It's certainly a tricky balance to survive that transition and still hold onto the core values the foundation was built on.
The secret is finding a way to reinforce that structure while remolding your flow of business.
If you do, you'll be able to build your agency to heights you never imagined.
Nancy Nicklow, President of Huff Insurance, talks about the journey they took to find a new, yet familiar personality.
Full Episode Transcript
Nancy Nicklow: I'm great, Joey, how are you?
Joey Giangola: Nancy, I'm doing all right. I'm doing all right. I kind of want to know this first, before we jump into anything, what's something that you're secretly proud of that maybe no one will ever see?
Nancy Nicklow: I don't know if no one will ever see it, but if you just met me today, you would not know that I lost 120 pounds. So that's something I'm pretty proud of.
Joey Giangola: Yeah, that's pretty impressive. At some point, somebody might see it as they maybe get to know you a little bit more, "Hey, wait a second. Those two people aren't the same." I was hoping you didn't go with your kids because that's an easy one for most people to go with their kids because sometimes you might never see them. But no, actually, we share that in common. I'm a fellow, a former heavy person as well around, around the hundred mark. You got me beat there by a couple of pounds, Nancy, but yeah. So I guess high fives around for us, I think.
Nancy Nicklow: That's right.
Joey Giangola:Where I wanted to go with that is... Being in the business as long as you've been in running the agency, there's probably a lot of things that you've done throughout your career that have made impact bigger or smaller, but what's something that you are secretly proud of that maybe doesn't show itself in the day to day operations of the agency.
Nancy Nicklow: I would say that I'm secretly proud that we kept the core values of our agency the same after my dad passed away.
Joey Giangola: That would lead me to believe then you had hesitation that wasn't going to happen, or what made you concerned that that might not be something you could do?
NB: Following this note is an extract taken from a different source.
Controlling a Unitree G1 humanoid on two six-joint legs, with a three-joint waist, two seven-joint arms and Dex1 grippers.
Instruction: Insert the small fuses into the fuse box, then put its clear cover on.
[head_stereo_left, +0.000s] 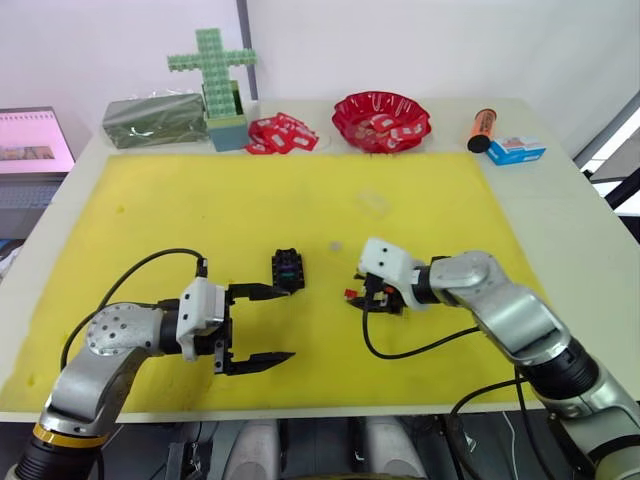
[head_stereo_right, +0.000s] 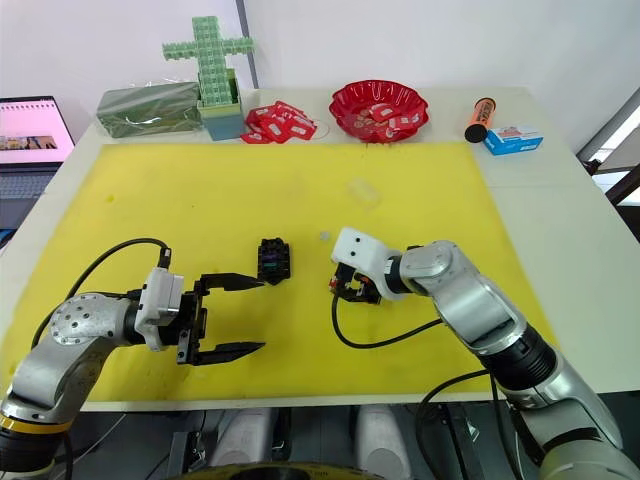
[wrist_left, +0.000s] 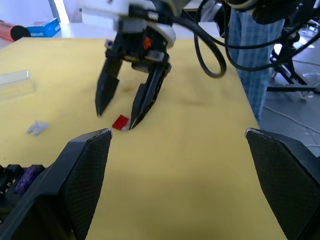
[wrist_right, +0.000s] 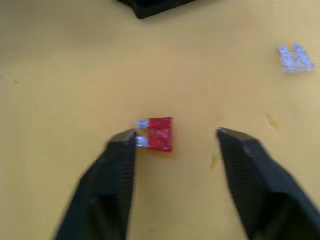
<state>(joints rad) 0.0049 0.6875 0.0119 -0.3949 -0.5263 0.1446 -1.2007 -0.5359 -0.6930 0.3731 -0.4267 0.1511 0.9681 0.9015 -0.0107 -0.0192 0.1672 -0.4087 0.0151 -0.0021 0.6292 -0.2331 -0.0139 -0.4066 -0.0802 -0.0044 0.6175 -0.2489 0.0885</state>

Nancy Nicklow: We needed to modernize the agency. Because when my dad passed away that would've been like 2007, there was still paper files and commercial lines, and there was still some very old ways that we did business. We needed to modernize those for efficiency. We needed to modernize those, to be able to be better able to serve our clients. And so in the process of doing that, making sure though that we didn't lose our core values was a big focus of mine and to make sure, and now whatever 13, 14 years later look back and say, "We were able to do that". Like we were able to monetize the agency, but that doesn't mean that you forget your purpose of being in business and what you want to stand for. And you can do both.
Joey Giangola: Was there something that you sort of put at the center of that and say, one, we need to do this first, but at the same time, this is how we're going to keep those values. Was there a piece of modernization that stood out that that was lacking, maybe that kind of kicked the whole thing off?
Nancy Nicklow: I mean, the biggest thing with modernization was stepping away from, even in the last 12 months, it's been stepping away from as many in-person meetings as we once were doing. And going out and handshaking to using more of technology and Teams and things like that to build those connections, and making sure that you're understanding the purpose is the relationship, and it doesn't really matter the means that you do it. It's a matter of keeping the relationship. So if we had to go to technology and use Teams, because people weren't in their office to be able to meet, and people didn't want you in their office to be able to meet for the last 12 months, we didn't want to just not communicate with people because we couldn't do it the way that we've always done it going out and handshaking, right. So remembering what your core values are and relationship management is being one of them and being a trusted advisor, then we had to find new technology to be able to continue doing what we believe it. Does that make sense?
Joey Giangola: Yeah. I'm glad you brought up the relationship because I mean, once upon a time, I can't remember how long ago this was. I can't remember if it was you or your better half Jerry, mentioned that you had brought somebody in the agency to sort of really just focus on that relationship piece. One, I don't know if that's still happening, but two, I guess the real question is how intentional were you about overcompensating for that lack of in-person relationship? What have you sort of dug into to sort of mimic that in a more distant world now, is there anything that you, any tricks that you sort of relied upon to, to simulate that?
Nancy Nicklow: I mean, they weren't really tricks, but we've definitely been using a lot more video, as doing meetings over video and doing meetings over zoom. The benefit of that is the fact that you don't have to have that travel time, right. So, whereas I would leave the office for to go 30 minutes to get to an appointment, to be there for 45 minutes or an hour, and then 30 minutes back. Now I can do two 45 minute appointments in that time period and never have left the office. So we found that we can meet more relationship oriented and more communicated in the pandemic than we were post pre pandemic, because we were always having all this travel time.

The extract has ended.